** Raw data follows **

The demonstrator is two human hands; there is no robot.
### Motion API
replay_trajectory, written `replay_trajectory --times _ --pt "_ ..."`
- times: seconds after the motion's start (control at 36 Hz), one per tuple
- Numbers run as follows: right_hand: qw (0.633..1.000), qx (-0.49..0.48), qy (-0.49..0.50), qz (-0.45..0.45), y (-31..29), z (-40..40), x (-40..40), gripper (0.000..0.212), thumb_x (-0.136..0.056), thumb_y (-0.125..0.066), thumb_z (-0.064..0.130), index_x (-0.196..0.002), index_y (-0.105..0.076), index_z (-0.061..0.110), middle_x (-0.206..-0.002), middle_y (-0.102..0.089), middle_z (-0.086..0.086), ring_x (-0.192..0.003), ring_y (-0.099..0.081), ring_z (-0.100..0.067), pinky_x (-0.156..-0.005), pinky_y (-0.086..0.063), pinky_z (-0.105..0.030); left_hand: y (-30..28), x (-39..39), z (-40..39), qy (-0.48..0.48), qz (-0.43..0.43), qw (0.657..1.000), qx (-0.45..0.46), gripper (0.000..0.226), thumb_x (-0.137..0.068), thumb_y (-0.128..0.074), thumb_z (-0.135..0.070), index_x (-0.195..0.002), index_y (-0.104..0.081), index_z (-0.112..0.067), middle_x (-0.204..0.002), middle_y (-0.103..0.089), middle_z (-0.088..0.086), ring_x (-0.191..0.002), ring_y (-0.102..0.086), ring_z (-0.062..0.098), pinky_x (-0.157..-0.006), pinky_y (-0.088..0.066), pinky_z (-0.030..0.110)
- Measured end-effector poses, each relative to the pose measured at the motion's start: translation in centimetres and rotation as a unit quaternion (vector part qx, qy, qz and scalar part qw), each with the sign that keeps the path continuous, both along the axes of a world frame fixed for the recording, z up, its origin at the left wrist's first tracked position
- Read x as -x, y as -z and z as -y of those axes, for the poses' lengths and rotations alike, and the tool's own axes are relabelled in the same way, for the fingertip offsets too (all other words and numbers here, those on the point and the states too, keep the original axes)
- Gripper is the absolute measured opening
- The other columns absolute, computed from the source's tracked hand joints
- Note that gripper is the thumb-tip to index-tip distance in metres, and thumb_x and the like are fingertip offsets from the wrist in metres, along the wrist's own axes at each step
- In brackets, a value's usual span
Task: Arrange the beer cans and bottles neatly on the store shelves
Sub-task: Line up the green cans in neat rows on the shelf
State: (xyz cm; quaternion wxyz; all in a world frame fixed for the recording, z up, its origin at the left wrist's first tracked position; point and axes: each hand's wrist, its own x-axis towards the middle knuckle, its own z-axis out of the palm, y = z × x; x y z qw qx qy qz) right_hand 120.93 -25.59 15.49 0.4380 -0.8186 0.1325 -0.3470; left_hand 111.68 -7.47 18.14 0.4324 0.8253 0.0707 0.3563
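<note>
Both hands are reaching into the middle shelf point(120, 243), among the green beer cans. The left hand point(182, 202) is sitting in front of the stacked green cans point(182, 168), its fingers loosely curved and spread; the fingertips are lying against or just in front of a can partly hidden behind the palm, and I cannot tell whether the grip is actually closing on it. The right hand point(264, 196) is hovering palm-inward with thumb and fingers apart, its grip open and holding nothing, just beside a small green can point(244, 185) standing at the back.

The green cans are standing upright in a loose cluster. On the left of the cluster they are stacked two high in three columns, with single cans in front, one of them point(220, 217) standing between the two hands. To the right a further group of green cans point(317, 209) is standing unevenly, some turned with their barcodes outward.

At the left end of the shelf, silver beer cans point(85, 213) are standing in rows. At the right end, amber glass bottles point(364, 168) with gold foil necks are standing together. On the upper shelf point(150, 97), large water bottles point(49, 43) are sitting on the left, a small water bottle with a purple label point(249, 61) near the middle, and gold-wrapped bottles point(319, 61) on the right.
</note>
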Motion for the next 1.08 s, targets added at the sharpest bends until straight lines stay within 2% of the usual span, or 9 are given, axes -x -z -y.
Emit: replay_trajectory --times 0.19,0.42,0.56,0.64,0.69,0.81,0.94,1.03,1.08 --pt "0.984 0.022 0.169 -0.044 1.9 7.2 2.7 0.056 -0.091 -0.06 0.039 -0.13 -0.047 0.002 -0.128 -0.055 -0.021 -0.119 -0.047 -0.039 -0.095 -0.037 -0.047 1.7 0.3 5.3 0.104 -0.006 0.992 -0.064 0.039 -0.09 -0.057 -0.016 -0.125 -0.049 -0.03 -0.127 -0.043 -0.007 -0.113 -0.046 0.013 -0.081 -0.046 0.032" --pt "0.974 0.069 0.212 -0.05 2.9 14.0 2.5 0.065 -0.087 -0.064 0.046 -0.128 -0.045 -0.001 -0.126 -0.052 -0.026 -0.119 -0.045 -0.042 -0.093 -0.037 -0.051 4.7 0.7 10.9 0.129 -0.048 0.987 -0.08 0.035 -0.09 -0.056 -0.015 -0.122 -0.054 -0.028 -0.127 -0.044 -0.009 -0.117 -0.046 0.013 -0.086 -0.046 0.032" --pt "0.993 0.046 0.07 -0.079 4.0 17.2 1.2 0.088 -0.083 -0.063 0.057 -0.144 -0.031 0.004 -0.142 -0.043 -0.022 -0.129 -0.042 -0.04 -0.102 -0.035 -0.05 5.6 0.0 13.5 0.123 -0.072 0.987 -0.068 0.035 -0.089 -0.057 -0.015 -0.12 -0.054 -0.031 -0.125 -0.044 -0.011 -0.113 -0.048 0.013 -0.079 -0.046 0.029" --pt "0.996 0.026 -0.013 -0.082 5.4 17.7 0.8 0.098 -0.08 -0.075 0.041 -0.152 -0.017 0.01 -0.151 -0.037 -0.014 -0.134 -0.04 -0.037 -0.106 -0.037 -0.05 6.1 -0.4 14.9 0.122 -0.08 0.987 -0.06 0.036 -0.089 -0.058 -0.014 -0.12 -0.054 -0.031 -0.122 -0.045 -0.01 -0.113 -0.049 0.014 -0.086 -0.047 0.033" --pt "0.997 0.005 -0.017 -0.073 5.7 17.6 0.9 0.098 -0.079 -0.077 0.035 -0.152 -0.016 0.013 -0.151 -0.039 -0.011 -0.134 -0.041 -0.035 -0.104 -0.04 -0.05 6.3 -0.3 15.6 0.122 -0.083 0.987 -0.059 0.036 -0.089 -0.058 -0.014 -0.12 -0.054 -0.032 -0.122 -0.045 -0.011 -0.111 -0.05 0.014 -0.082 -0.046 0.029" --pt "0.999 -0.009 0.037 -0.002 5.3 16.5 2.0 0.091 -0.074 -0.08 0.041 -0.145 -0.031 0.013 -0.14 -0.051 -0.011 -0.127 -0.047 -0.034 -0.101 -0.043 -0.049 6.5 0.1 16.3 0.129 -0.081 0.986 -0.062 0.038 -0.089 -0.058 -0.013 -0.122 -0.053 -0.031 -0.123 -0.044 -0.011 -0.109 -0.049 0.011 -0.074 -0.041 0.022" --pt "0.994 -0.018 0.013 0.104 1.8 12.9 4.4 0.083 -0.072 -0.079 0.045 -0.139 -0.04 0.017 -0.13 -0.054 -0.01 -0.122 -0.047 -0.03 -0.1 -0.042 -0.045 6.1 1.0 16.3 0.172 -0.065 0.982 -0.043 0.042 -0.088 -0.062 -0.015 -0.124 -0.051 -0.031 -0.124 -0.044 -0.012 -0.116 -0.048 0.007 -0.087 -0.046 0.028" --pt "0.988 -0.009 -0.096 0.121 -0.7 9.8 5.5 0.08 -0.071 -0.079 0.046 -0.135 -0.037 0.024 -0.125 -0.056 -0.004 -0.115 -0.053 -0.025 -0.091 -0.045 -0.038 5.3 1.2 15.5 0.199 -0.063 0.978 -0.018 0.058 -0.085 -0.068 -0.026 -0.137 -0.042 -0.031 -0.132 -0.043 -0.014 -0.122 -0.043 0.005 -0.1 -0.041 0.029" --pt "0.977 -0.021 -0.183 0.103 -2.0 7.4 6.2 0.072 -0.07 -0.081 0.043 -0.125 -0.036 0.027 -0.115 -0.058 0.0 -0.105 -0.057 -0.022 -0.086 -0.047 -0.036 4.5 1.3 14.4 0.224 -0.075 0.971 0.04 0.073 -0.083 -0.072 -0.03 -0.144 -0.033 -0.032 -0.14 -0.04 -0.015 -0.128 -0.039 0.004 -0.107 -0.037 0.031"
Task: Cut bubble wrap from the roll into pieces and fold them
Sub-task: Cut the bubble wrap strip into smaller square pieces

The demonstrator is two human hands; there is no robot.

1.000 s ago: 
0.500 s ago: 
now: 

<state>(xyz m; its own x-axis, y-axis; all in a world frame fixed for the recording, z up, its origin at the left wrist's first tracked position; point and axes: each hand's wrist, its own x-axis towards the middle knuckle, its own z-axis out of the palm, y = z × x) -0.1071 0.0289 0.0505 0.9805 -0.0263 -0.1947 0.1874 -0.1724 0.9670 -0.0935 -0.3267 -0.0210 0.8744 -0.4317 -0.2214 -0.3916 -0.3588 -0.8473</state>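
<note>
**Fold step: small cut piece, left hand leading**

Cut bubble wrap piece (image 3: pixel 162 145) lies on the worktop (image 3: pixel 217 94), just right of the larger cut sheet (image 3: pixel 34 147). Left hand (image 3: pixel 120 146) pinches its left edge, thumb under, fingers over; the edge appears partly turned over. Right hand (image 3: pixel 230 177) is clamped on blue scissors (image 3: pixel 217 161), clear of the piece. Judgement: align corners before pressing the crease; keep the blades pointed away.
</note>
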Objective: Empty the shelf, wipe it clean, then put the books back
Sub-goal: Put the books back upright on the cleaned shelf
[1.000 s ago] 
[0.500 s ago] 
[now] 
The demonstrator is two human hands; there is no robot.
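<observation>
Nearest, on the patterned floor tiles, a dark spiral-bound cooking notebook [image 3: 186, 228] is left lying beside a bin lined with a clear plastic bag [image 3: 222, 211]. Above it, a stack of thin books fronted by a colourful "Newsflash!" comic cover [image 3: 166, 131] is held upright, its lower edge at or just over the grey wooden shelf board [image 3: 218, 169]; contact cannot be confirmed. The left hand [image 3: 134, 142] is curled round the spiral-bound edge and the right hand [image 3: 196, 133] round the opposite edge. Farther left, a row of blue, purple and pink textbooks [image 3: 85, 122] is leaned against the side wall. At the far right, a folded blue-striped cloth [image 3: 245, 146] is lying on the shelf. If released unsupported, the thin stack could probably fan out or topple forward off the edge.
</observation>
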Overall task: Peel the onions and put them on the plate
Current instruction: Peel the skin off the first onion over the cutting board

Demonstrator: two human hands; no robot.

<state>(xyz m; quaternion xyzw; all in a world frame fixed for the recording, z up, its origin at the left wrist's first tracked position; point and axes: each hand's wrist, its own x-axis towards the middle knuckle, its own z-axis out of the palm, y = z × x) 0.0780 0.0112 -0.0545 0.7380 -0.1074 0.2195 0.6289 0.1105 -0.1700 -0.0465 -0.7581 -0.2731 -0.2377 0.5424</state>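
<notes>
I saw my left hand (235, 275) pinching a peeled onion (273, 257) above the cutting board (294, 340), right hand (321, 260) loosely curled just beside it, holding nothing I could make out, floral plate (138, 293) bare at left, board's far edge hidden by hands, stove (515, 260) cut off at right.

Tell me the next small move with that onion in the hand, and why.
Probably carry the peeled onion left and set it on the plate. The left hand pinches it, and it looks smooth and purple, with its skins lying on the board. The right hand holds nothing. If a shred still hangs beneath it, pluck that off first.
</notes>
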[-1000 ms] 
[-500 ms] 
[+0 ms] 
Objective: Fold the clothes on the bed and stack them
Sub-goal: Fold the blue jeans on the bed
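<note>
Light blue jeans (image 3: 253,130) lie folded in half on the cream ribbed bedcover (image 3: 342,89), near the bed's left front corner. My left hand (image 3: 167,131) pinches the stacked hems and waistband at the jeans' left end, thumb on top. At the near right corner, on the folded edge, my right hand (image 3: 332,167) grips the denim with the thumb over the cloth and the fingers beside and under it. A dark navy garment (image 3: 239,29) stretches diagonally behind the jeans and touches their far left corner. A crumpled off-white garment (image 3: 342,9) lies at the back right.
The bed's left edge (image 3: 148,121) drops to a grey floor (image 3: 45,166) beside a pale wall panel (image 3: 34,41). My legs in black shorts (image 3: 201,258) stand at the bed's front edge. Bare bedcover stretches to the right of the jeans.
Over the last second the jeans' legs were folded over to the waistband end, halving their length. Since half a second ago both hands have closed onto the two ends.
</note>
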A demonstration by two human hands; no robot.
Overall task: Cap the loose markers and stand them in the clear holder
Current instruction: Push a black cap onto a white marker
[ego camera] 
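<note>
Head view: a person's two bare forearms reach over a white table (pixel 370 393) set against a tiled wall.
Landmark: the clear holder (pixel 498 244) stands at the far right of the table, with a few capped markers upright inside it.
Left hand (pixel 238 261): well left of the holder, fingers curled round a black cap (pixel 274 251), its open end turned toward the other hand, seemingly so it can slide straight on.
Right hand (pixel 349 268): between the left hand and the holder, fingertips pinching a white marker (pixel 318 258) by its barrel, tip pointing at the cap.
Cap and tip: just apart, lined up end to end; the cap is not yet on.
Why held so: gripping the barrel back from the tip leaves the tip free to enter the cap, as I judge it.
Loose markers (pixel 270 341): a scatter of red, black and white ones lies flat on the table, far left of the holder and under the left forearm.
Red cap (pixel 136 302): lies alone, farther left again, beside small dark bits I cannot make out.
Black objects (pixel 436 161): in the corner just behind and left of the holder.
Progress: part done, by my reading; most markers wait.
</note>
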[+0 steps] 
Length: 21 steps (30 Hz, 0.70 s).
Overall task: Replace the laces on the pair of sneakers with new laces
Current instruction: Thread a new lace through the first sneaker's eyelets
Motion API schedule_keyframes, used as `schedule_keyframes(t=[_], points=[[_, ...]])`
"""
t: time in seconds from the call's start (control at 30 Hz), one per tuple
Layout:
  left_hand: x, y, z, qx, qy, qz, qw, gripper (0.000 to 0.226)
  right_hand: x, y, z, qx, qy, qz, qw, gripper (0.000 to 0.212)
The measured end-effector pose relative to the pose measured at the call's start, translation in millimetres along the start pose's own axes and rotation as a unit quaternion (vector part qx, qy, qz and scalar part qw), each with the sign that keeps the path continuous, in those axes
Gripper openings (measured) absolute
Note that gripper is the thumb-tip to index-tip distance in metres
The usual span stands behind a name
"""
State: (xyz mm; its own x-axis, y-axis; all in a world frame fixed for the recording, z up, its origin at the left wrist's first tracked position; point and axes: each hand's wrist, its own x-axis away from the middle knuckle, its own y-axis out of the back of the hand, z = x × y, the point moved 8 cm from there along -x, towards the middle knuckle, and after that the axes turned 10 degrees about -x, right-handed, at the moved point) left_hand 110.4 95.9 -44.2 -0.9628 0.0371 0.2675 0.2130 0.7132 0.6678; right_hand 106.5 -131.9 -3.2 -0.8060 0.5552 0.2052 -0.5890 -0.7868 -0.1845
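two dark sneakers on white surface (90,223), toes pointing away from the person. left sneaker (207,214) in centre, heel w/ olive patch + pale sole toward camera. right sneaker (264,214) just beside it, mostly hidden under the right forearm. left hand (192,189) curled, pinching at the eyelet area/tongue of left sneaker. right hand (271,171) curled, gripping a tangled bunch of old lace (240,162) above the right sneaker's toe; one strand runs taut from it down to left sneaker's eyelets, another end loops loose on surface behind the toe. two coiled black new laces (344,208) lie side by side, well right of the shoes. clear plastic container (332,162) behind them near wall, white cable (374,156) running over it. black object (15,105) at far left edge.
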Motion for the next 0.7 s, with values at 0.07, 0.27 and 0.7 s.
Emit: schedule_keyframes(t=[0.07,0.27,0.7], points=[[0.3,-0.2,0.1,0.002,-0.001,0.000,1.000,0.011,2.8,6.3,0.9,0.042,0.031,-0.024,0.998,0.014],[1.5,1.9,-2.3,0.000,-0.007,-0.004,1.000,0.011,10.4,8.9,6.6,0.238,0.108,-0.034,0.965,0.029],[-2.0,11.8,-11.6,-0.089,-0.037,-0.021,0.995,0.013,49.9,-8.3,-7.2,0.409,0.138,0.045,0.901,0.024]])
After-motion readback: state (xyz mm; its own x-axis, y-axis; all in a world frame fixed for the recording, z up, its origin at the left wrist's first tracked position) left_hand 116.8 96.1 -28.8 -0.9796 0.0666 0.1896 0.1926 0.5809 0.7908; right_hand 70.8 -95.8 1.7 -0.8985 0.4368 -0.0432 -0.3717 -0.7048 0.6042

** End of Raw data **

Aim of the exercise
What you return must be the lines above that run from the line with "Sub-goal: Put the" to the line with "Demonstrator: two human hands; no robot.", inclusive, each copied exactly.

Expected answer
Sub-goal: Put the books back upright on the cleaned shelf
[1.000 s ago] 
[0.500 s ago] 
[now] 
The demonstrator is two human hands; there is no robot.
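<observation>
Nearest, on the patterned floor tiles, a dark spiral-bound cooking notebook [image 3: 186, 228] is left lying beside a bin lined with a clear plastic bag [image 3: 222, 211]. Above it, a stack of thin books fronted by a colourful "Newsflash!" comic cover [image 3: 166, 131] is held upright, its lower edge at or just over the grey wooden shelf board [image 3: 218, 169]; contact cannot be confirmed. The left hand [image 3: 134, 142] is curled round the spiral-bound edge and the right hand [image 3: 196, 133] round the opposite edge. Farther left, a row of blue, purple and pink textbooks [image 3: 85, 122] is leaned against the side wall. At the far right, a folded blue-striped cloth [image 3: 245, 146] is lying on the shelf. If released unsupported, the thin stack could probably fan out or topple forward off the edge.
</observation>
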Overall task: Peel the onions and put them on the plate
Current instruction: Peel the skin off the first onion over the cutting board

Demonstrator: two human hands; no robot.

The required output is complete.